XP: When the Scale Stops Moving, Forever. Pyschological/emotional difference n losing vs...

michdeb
on 7/7/08 3:52 am - Southeast, MI
Interesting topic.  I used to wonder what my goal would be, and if I would get there.  My surgeon refused to set a goal, he just said anything over 75% excess weight lost was successful.  I wanted to get below 150, which would put me in the normal BMI category.  I just kept doing what I had been doing, eating a fairly consistent diet of protein first and good veggies and grains, and exercising.  At 131, I just stopped losing, at two years out.  I really, really wanted to get to the 120's once in my life, at 5'5'", but, nope, 131 is the lowest I've been.  It has been a consistent effort to keep my weight  at the 132-135 range for over a year now.  So I guess that is where the mental "high" comes from.
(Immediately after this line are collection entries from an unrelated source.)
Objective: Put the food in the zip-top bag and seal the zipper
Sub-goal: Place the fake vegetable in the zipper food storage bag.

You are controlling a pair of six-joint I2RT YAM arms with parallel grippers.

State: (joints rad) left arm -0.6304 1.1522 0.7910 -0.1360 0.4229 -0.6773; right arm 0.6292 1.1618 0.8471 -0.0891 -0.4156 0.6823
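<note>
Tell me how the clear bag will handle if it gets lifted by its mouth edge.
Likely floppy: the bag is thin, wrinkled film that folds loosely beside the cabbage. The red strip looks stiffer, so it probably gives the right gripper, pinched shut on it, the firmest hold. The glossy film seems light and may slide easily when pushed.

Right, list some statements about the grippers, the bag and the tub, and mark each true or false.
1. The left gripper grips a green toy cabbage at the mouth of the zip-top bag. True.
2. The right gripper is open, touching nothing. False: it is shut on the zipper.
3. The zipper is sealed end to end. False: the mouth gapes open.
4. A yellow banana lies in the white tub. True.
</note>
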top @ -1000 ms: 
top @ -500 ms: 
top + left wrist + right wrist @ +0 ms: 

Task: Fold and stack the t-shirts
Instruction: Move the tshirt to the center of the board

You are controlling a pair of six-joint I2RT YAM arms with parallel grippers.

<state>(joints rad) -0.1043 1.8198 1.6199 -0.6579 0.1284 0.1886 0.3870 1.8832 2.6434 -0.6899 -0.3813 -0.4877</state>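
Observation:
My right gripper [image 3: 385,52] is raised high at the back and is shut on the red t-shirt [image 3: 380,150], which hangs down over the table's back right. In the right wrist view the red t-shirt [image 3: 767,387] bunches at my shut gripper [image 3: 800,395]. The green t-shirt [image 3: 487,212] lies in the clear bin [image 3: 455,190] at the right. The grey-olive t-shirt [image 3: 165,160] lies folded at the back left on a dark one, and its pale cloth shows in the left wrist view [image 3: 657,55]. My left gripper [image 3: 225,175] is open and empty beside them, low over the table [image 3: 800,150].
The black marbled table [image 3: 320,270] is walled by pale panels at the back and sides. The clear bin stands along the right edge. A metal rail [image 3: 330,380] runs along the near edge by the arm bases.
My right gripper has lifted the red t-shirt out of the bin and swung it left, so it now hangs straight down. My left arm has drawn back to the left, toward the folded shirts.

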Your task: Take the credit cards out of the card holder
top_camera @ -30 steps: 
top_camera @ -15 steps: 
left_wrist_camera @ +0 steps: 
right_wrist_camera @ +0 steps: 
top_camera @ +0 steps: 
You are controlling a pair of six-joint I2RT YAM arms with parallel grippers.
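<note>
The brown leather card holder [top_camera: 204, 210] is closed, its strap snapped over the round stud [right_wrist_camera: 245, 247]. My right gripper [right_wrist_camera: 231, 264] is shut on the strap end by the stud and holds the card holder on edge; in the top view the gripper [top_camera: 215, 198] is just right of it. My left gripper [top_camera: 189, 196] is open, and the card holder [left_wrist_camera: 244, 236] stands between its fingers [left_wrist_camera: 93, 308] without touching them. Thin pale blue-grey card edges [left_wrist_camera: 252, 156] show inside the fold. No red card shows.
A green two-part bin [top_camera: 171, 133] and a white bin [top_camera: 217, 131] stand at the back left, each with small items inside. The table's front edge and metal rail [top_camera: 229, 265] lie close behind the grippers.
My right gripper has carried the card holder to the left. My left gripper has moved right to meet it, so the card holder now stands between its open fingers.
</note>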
Maintaining is hard, it is easy to slack off this far out, and I am thrilled each day to see the scale stay in my range.  I am not of the mind set to go to extremes to make my weight go lower.  This is the long haul.  I don't eat like on a "diet".  This is how I'll eat for the rest of my life.  I know I couldn't maintain what it would take to go lower, and then if I did lose weight, the emotional toil it would be to see the scale go back up.  I trust my body seems to know where it wants to end up.  I've just been lucky, I guess.  But, I do understand the high from seeing the scale perpetually go down.  Just trade it off for the high you'll get at seeing it stay the same for days, weeks, months, at a time. Debra M.